I soon understood why Judge Complin visited our dismal dungeon so often. I had not realized it (for I had been carried to my awful place of imprisonment while yet unconscious), but the Shrewsfield prison was adjacent to the courthouse. The Judge’s own office, though very close to the cells, resided in a kind of purgatorium that conjoined the jailhouse with the court of justice. We passed out of the windowless corridors of the jail and into the long airy avenue of a high-ceilinged gallery, lined with tall windows covered in hanging curtains of red cloth. The sun had still not yet risen, but the faint pallid glow of the coming dawn feebly strove to shine past the heavy draperies, illuminating our echoing way.

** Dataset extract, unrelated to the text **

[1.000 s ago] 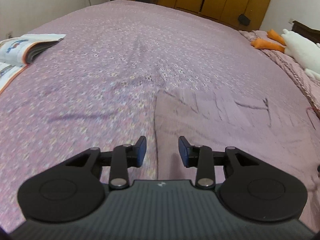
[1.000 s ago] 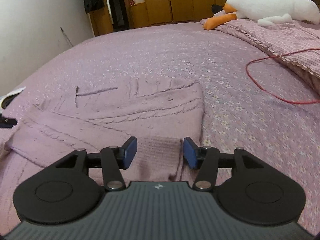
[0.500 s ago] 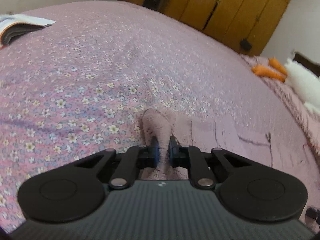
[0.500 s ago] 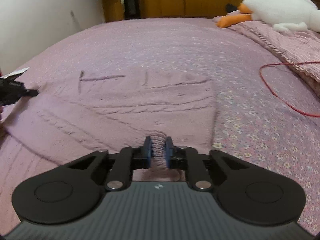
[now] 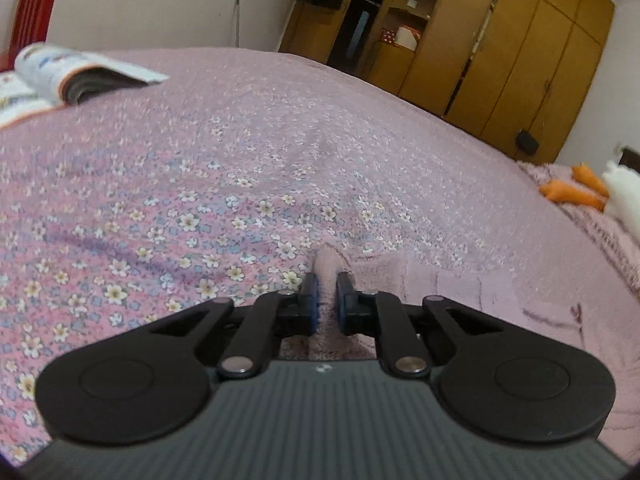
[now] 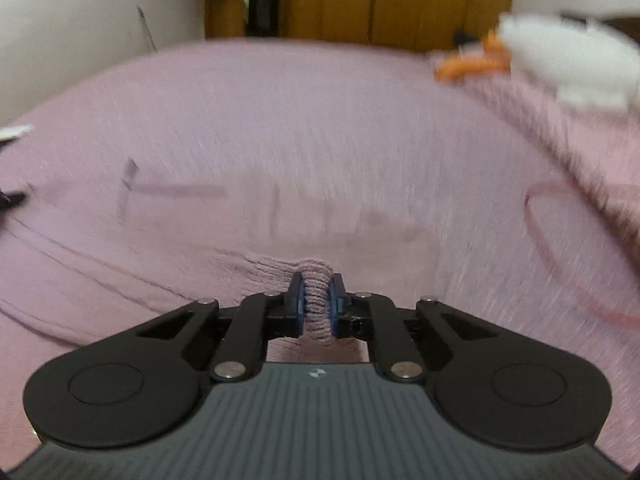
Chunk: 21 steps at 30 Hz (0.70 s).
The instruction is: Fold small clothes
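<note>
A small mauve knitted sweater [image 6: 248, 236] lies spread on a bed with a pink flowered cover [image 5: 208, 200]. My right gripper [image 6: 316, 302] is shut on a bunched ribbed edge of the sweater, which stands up between the blue pads. My left gripper [image 5: 326, 300] is shut on another pinched-up fold of the same sweater [image 5: 420, 280], close to the cover; the rest of the garment stretches away to the right. The right wrist view is blurred by motion.
An open magazine [image 5: 68, 80] lies at the far left of the bed. A white plush toy with orange feet [image 6: 560, 64] rests at the far right, beside a red cord [image 6: 548, 248] on the cover. Brown wardrobes [image 5: 500, 52] stand behind the bed.
Both grippers went from open to shut, each pinching up a fold of the sweater. The left one sank toward the bed; the right one then moved sideways with its fold, blurring its view.
</note>
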Each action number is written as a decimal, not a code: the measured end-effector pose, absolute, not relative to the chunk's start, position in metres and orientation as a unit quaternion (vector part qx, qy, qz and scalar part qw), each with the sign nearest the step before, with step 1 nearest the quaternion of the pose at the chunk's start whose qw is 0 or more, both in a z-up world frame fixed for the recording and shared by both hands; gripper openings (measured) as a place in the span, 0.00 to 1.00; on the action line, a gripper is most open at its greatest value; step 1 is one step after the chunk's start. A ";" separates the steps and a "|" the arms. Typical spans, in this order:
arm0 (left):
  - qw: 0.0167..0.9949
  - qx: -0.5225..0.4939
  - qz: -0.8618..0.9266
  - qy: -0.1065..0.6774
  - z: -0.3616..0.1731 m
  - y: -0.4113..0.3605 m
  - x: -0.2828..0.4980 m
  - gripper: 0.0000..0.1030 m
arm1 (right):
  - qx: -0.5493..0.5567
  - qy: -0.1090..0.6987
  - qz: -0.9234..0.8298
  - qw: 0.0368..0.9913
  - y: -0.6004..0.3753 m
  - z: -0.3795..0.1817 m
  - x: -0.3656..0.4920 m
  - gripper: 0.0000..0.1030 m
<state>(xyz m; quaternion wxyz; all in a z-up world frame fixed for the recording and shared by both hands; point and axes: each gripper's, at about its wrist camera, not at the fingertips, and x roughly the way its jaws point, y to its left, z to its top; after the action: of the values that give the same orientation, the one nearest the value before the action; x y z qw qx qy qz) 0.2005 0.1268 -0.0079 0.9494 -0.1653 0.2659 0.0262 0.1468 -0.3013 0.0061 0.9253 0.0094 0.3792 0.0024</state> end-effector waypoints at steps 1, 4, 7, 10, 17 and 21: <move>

After climbing a set of winding stairs, we came to a balcony that overlooked the main foyer of the court of justice. At that early hour it was entirely empty, save for an immense granite statue of Justice herself which stood in the center of that chamber and rose to nearly touch the ceiling that roofed both the lower floor and the floor upon which we stood. A blindfold covered her eyes and her flowing hair cascaded down her shoulders as though buffeted by the winds of corruption, while her lips curved in a peculiar fashion that could have been either a smile or a moue of pity. Here, Judge Complin paused as though to allow Granville and myself an opportunity to observe the symbol of our judgement. Granville’s face was pale as he gazed upon that cold figure. I cannot know what my own expression was as I looked at that imposing eidolon, but I felt Complin draw me closer and whisper, “Do you feel yourself in her hands?”
And I, with a sigh of seeming resignation, replied, “No, my lord.”
He gave my shoulders a strong, bracing squeeze that might have been affectionate, but felt to my soul like the crushing embrace of a kestrel’s preying talons. But I thought of my mistress’s advice and the faltering look that had shadowed his visage earlier and I took heart. Oh, he felt my sigh – but he did not see my smile!